■ Work request ■
The whole listing should be retyped exactly as it appears.

■ Source information ■
####

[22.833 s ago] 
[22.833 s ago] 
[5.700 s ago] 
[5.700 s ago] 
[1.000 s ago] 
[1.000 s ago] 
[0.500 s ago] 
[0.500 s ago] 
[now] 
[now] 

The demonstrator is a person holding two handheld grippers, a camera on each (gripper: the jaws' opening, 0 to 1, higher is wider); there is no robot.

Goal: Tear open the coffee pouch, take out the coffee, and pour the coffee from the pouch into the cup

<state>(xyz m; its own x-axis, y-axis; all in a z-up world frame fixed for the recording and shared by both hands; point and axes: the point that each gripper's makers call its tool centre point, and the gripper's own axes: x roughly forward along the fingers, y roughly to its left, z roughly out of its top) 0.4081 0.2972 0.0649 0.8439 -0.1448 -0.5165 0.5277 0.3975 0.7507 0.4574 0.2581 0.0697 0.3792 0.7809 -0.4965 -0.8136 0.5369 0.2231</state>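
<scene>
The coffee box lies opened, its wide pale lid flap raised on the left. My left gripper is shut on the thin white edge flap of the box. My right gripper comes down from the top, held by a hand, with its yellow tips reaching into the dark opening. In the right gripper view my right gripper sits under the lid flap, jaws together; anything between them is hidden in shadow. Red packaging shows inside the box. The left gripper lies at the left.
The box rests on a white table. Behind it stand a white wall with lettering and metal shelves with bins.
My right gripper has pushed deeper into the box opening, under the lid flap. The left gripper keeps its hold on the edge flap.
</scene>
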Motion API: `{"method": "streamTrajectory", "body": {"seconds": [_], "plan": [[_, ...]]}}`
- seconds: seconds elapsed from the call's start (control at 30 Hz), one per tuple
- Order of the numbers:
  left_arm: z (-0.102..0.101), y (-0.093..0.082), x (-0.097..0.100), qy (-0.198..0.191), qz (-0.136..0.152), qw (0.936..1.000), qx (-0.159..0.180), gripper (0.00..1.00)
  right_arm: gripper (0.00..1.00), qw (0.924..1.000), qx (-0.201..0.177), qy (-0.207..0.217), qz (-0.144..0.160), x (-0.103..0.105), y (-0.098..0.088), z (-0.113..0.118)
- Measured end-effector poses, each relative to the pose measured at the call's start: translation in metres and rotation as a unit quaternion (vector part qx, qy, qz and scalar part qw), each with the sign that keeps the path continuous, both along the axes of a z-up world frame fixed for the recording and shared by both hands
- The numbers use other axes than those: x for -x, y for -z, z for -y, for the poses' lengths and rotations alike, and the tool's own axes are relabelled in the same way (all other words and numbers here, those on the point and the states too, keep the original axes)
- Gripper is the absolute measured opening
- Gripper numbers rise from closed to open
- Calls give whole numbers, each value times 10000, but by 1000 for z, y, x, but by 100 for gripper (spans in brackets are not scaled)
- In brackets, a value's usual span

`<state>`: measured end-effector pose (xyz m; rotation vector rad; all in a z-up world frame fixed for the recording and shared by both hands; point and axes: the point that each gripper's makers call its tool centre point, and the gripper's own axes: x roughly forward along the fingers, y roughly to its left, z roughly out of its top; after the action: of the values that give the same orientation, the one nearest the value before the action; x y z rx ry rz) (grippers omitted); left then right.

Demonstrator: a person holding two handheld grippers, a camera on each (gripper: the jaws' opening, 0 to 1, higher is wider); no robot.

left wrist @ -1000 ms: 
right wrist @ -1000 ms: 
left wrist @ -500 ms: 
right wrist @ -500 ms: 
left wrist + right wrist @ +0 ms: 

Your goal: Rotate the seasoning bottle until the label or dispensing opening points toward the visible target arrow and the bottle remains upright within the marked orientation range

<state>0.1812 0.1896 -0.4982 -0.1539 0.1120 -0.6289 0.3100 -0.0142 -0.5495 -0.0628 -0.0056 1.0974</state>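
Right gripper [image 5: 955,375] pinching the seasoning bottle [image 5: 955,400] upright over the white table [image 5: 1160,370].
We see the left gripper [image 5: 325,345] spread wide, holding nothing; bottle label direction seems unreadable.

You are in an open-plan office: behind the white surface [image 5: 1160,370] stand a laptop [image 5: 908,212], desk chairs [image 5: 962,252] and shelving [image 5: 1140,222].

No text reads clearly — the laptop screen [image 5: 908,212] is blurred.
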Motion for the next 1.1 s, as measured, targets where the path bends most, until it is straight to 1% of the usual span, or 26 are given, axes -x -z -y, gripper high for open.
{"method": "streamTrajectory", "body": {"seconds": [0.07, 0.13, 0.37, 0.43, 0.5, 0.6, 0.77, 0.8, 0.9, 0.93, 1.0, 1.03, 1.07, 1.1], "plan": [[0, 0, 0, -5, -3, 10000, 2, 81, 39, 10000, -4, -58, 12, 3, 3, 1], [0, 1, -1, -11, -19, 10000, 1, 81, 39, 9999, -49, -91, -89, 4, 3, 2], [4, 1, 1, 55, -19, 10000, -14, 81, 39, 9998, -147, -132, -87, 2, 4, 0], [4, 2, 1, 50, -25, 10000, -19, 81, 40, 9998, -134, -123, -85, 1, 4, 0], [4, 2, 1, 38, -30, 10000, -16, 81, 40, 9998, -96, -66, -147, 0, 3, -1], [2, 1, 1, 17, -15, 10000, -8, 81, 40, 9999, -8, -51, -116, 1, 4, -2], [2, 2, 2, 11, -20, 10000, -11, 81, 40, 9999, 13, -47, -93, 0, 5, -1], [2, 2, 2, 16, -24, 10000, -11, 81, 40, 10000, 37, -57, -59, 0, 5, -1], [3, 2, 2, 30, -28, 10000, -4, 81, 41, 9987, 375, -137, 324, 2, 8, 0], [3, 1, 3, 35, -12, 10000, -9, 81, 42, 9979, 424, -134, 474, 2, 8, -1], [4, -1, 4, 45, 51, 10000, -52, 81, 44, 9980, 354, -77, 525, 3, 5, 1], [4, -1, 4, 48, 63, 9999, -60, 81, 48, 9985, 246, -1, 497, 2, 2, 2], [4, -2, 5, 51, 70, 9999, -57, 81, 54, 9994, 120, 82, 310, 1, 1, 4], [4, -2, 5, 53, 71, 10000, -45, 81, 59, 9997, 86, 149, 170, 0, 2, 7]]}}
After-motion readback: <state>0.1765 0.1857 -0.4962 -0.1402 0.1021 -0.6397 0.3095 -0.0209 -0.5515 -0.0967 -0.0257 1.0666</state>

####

■ Answer to this task ■
[22.833 s ago] 
[22.833 s ago] 
[5.700 s ago] 
[5.700 s ago] 
[1.000 s ago] 
[1.000 s ago] 
[0.500 s ago] 
[0.500 s ago] 
[now] 
[now] 

The demonstrator is a person holding two handheld grippers, a camera on each (gripper: the jaws' opening, 0 to 1, higher is wider); there is no robot.

Goal: Tear open the coffee pouch, take out the coffee, and pour the coffee from the pouch into the cup

<state>(xyz m; its own x-axis, y-axis; all in a z-up world frame fixed for the recording and shared by both hands; point and axes: the point that each gripper's makers call its tool centre point, and the gripper's own axes: x roughly forward along the fingers, y roughly to its left, z roughly out of its top) 0.4081 0.2972 0.0649 0.8439 -0.1448 -0.5165 0.5277 0.3975 0.7507 0.4574 0.2581 0.0697 0.3792 0.7809 -0.4965 -0.8136 0.5369 0.2231</state>
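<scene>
The coffee box lies opened, its wide pale lid flap raised on the left. My left gripper is shut on the thin white edge flap of the box. My right gripper comes down from the top, held by a hand, with its yellow tips reaching into the dark opening. In the right gripper view my right gripper sits under the lid flap, jaws together; anything between them is hidden in shadow. Red packaging shows inside the box. The left gripper lies at the left.
The box rests on a white table. Behind it stand a white wall with lettering and metal shelves with bins.
My right gripper has pushed deeper into the box opening, under the lid flap. The left gripper keeps its hold on the edge flap.
</scene>
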Motion API: `{"method": "streamTrajectory", "body": {"seconds": [_], "plan": [[_, ...]]}}`
- seconds: seconds elapsed from the call's start (control at 30 Hz), one per tuple
- Order of the numbers:
  left_arm: z (-0.102..0.101), y (-0.093..0.082), x (-0.097..0.100), qy (-0.198..0.191), qz (-0.136..0.152), qw (0.936..1.000), qx (-0.159..0.180), gripper (0.00..1.00)
  right_arm: gripper (0.00..1.00), qw (0.924..1.000), qx (-0.201..0.177), qy (-0.207..0.217), qz (-0.144..0.160), x (-0.103..0.105), y (-0.098..0.088), z (-0.113..0.118)
- Measured end-effector poses, each relative to the pose measured at the call's start: translation in metres and rotation as a unit quaternion (vector part qx, qy, qz and scalar part qw), each with the sign that keeps the path continuous, both along the axes of a z-up world frame fixed for the recording and shared by both hands
- The numbers use other axes than those: x for -x, y for -z, z for -y, for the poses' lengths and rotations alike, and the tool's own axes are relabelled in the same way (all other words and numbers here, those on the point and the states too, keep the original axes)
- Gripper is the absolute measured opening
- Gripper numbers rise from closed to open
- Calls give whole numbers, each value times 10000, but by 1000 for z, y, x, but by 100 for gripper (spans in brackets are not scaled)
- In brackets, a value's usual span

`<state>`: measured end-effector pose (xyz m; rotation vector rad; all in a z-up world frame fixed for the recording and shared by both hands; point and axes: the point that each gripper's makers call its tool centre point, and the gripper's own axes: x roughly forward along the fingers, y roughly to its left, z roughly out of its top; after the action: of the values that give the same orientation, the one nearest the value before the action; x y z rx ry rz) (grippers omitted); left then right.

Demonstrator: a person holding two handheld grippers, a camera on each (gripper: the jaws' opening, 0 to 1, higher is wider); no robot.

left wrist @ -1000 ms: 
right wrist @ -1000 ms: 
left wrist @ -500 ms: 
right wrist @ -500 ms: 
left wrist + right wrist @ +0 ms: 

Your goal: Rotate the seasoning bottle until the label or dispensing opening points toward the visible target arrow and the bottle remains upright within the marked orientation range

<state>0.1812 0.1896 -0.4982 -0.1539 0.1120 -0.6289 0.3100 -0.0142 -0.5495 -0.0628 -0.0056 1.0974</state>
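Right gripper [image 5: 955,375] pinching the seasoning bottle [image 5: 955,400] upright over the white table [image 5: 1160,370].
We see the left gripper [image 5: 325,345] spread wide, holding nothing; bottle label direction seems unreadable.

You are in an open-plan office: behind the white surface [image 5: 1160,370] stand a laptop [image 5: 908,212], desk chairs [image 5: 962,252] and shelving [image 5: 1140,222].

No text reads clearly — the laptop screen [image 5: 908,212] is blurred.
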Motion for the next 1.1 s, as measured, targets where the path bends most, until it is straight to 1% of the usual span, or 26 are given, axes -x -z -y, gripper high for open.
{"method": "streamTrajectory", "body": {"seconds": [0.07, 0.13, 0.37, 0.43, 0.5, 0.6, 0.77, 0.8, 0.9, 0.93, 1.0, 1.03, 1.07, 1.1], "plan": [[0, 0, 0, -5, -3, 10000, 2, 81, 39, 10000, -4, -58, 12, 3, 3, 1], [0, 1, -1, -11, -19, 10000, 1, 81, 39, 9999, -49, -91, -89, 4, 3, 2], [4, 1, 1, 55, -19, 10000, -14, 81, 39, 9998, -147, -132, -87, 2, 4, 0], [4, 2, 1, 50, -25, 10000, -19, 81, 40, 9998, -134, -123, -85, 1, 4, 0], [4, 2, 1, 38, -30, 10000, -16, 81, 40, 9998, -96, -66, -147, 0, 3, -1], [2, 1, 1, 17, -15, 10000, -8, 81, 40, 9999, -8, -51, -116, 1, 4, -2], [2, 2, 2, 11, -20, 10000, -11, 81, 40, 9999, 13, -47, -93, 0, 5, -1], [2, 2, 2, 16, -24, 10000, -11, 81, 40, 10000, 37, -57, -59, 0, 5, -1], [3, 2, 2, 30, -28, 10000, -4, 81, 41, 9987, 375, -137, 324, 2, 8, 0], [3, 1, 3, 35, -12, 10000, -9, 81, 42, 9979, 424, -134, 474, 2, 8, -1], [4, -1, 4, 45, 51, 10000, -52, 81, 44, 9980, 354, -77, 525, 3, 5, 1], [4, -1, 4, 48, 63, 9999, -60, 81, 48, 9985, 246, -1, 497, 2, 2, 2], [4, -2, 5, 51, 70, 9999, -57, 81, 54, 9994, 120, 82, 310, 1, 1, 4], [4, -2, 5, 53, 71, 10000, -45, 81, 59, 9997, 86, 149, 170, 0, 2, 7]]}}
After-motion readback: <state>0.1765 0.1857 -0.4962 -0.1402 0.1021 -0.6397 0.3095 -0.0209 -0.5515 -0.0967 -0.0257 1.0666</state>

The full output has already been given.